Data records
============

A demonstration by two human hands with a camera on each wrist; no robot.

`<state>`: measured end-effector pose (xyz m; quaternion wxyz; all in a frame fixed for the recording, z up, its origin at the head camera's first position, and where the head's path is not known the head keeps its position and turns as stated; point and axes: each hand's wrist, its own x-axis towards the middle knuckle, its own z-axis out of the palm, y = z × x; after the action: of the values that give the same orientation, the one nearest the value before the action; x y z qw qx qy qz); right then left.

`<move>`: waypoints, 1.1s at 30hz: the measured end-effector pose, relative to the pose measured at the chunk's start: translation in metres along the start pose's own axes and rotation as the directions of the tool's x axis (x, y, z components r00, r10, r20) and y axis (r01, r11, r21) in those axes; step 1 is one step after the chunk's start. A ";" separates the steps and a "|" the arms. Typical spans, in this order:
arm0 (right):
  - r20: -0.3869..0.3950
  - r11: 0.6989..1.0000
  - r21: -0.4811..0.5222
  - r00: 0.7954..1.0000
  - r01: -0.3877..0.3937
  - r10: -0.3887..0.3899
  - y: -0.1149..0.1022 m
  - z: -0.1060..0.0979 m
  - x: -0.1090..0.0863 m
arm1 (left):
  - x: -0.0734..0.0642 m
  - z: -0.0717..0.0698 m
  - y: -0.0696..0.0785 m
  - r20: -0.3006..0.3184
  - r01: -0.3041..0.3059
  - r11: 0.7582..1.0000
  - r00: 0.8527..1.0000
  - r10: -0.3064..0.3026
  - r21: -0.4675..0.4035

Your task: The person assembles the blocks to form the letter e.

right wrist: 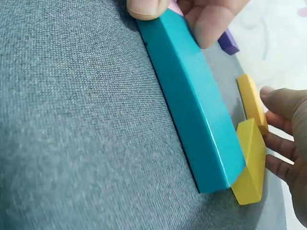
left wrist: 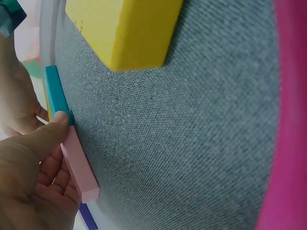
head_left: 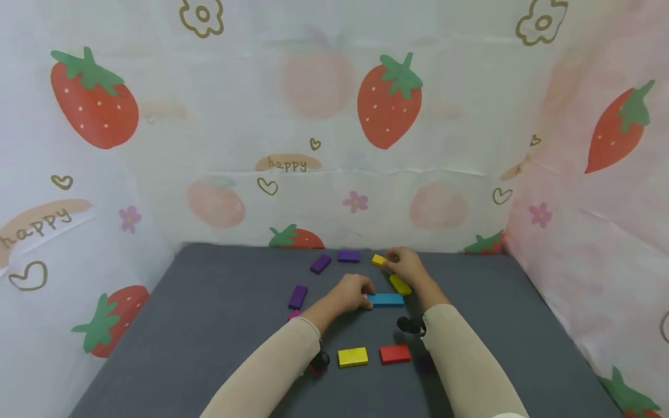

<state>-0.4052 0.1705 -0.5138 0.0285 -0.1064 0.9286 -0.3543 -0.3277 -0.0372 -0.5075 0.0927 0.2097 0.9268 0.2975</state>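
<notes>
With thumb and fingers on its opposite long sides, my left hand [head_left: 351, 290] pinches the end of a blue block [head_left: 385, 300] lying on the grey cloth. A pink block [left wrist: 80, 165] meets that same end in the left wrist view, mostly hidden by the hand in the head view. My right hand [head_left: 407, 266] is farther back, its fingers along the outer side of an orange-yellow block [right wrist: 252, 103], thumb tip beside it. A yellow block [right wrist: 250, 163] sits between that block and the blue block's free end, close to the right fingers.
Purple blocks [head_left: 348, 256] lie at the back and left, with a magenta block [head_left: 294, 314] partly behind the left arm. Nearer stand a yellow block [head_left: 352, 357] and a red block [head_left: 394, 353]. Strawberry-printed sheets [head_left: 334, 197] wall the grey table [head_left: 219, 325].
</notes>
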 end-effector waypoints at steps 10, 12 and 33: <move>0.004 0.999 -0.023 0.999 -0.033 0.033 -0.010 0.005 0.006 | -0.002 -0.002 0.003 -0.002 -0.009 1.000 1.000 0.009 -0.016; 0.014 0.999 -0.017 1.000 -0.028 0.028 -0.012 0.006 0.006 | -0.002 -0.001 0.002 -0.003 -0.012 1.000 1.000 0.012 -0.017; 0.071 0.999 0.028 0.997 -0.046 0.044 -0.023 0.004 0.007 | -0.001 -0.002 0.003 0.003 -0.010 1.000 1.000 0.010 -0.001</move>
<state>-0.4077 0.1500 -0.5017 0.0705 -0.0974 0.9239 -0.3632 -0.3261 -0.0363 -0.5045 0.0929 0.2146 0.9255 0.2978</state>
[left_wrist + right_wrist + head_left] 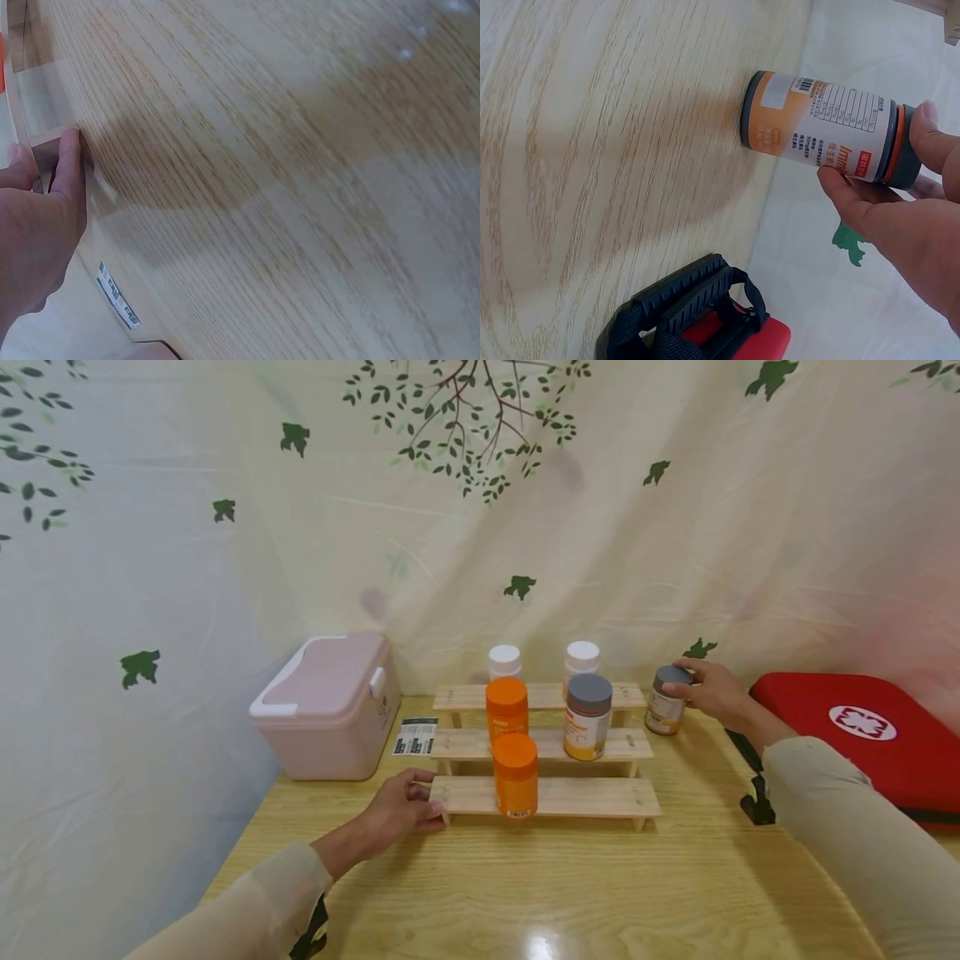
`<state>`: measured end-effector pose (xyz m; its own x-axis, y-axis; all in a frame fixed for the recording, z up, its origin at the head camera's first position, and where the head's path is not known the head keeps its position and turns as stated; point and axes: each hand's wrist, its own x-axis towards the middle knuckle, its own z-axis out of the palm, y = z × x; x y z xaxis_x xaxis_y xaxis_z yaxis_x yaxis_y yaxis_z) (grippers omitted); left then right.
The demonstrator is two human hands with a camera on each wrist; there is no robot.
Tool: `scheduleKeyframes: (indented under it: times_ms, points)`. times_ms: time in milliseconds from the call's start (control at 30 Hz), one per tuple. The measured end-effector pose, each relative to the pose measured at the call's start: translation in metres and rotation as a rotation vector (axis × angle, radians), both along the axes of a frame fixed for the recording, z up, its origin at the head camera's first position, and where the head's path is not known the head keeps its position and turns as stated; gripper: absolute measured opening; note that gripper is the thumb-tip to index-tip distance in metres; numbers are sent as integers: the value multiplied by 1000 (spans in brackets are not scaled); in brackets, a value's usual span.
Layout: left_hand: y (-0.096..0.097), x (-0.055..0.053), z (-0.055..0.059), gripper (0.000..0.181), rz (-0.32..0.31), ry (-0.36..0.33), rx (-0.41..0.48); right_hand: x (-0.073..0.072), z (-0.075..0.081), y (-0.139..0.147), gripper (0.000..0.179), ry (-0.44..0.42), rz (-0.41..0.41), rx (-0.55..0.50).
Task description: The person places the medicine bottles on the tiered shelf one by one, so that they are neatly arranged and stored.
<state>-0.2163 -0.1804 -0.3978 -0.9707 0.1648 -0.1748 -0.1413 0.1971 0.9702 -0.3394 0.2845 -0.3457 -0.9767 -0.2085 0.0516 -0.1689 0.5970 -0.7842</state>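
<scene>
A three-tier wooden rack [592, 795] stands on the table, and my left hand [397, 812] grips the left end of its lowest step. The left wrist view shows fingers of that hand [37, 232] against the rack's end leg. To the right of the rack, my right hand [708, 692] holds a grey-capped supplement bottle [664, 710] near its lid. In the right wrist view, thumb and fingers clasp the cap end of this white-and-orange bottle [817, 127]. Another grey-capped bottle [587, 727] stands on the middle step.
Orange bottles occupy the middle [507, 706] and lowest [516, 781] steps; two white-capped bottles [582, 658] stand at the back. A pink lidded box [322, 727] sits left, beside a printed card [415, 737]. A red first-aid case [862, 760] lies right, its black handle [697, 292] facing the table.
</scene>
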Motion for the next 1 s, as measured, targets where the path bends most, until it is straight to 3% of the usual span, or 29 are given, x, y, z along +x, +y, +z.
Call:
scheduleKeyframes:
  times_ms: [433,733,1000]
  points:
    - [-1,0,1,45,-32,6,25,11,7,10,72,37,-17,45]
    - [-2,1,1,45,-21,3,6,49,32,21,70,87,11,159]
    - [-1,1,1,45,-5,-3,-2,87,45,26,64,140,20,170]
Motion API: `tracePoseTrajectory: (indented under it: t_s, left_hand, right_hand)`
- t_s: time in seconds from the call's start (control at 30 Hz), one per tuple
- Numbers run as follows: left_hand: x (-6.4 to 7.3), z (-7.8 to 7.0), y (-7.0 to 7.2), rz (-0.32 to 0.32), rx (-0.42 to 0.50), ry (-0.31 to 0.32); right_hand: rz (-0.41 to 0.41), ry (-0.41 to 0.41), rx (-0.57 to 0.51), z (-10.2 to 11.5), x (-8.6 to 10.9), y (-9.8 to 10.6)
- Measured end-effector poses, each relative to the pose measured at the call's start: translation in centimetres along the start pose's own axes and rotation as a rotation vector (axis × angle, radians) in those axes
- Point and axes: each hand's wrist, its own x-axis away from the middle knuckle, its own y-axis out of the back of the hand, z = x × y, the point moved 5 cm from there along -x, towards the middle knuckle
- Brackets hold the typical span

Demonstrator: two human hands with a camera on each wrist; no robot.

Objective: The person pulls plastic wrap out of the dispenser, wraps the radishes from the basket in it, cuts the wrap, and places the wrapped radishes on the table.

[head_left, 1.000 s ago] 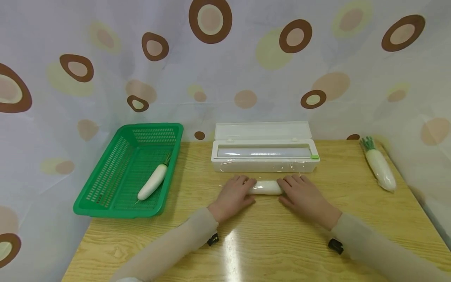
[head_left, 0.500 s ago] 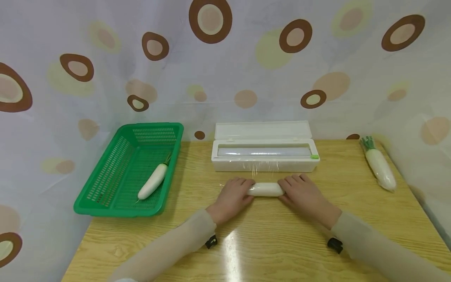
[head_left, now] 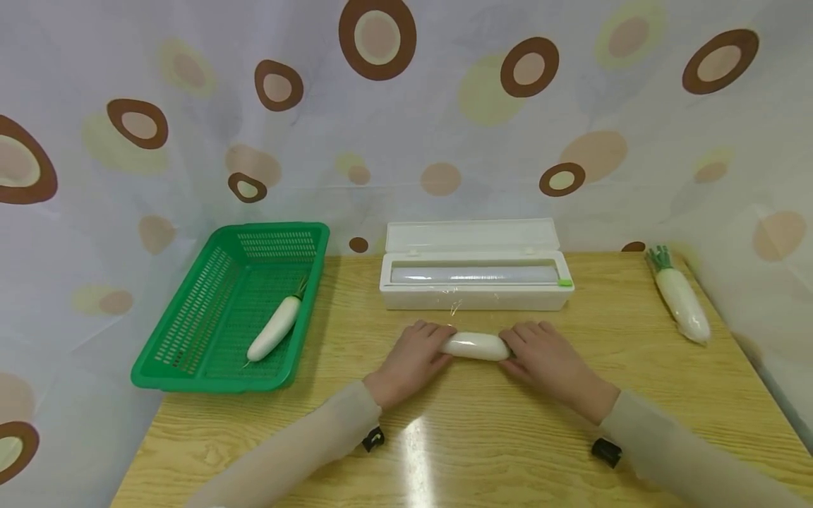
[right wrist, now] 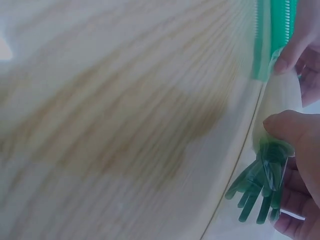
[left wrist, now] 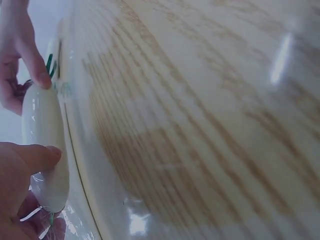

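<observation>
A white radish (head_left: 476,346) in shiny clear film lies crosswise between both hands, in front of the cling film box (head_left: 476,300). My left hand (head_left: 409,360) grips its left end; in the left wrist view the thumb lies along the radish (left wrist: 46,130), with loose film crumpled below. On the other end, my right hand (head_left: 552,367) holds the radish near its leaves. Green leaves (right wrist: 260,187) fan out under film in the right wrist view, beside the right thumb. A wisp of film shows between radish and box.
The box's lid (head_left: 473,236) stands up, showing the film roll (head_left: 473,274). A green basket (head_left: 146,374) at left holds an unwrapped radish (head_left: 275,329). Another radish (head_left: 682,303), wrapped in film, lies near the table's right edge. A patterned curtain (head_left: 432,127) hangs behind.
The radish has come slightly toward me, away from the box, and now tilts down to the right. Film streaks seen by the box half a second ago have shrunk to a wisp.
</observation>
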Motion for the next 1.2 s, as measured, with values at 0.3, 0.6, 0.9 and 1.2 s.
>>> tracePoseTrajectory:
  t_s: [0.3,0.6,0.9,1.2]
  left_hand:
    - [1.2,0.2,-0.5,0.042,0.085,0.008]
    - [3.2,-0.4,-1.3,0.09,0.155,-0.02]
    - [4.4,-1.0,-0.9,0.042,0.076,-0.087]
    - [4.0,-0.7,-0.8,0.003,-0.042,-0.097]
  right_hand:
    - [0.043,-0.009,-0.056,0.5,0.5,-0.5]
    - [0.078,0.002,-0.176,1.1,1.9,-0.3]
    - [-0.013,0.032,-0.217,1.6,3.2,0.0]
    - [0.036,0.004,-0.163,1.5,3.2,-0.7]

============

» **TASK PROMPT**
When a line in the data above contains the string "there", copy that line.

» **EXERCISE OUTPUT**
The demonstrator is two human hands with a camera on each wrist; there is no robot.
- Point and axes: each hand's wrist, its own x-axis away from the middle knuckle, its own y-axis out of the back of the hand, z = x × y, the point moved 5 cm from there along -x, towards the middle knuckle

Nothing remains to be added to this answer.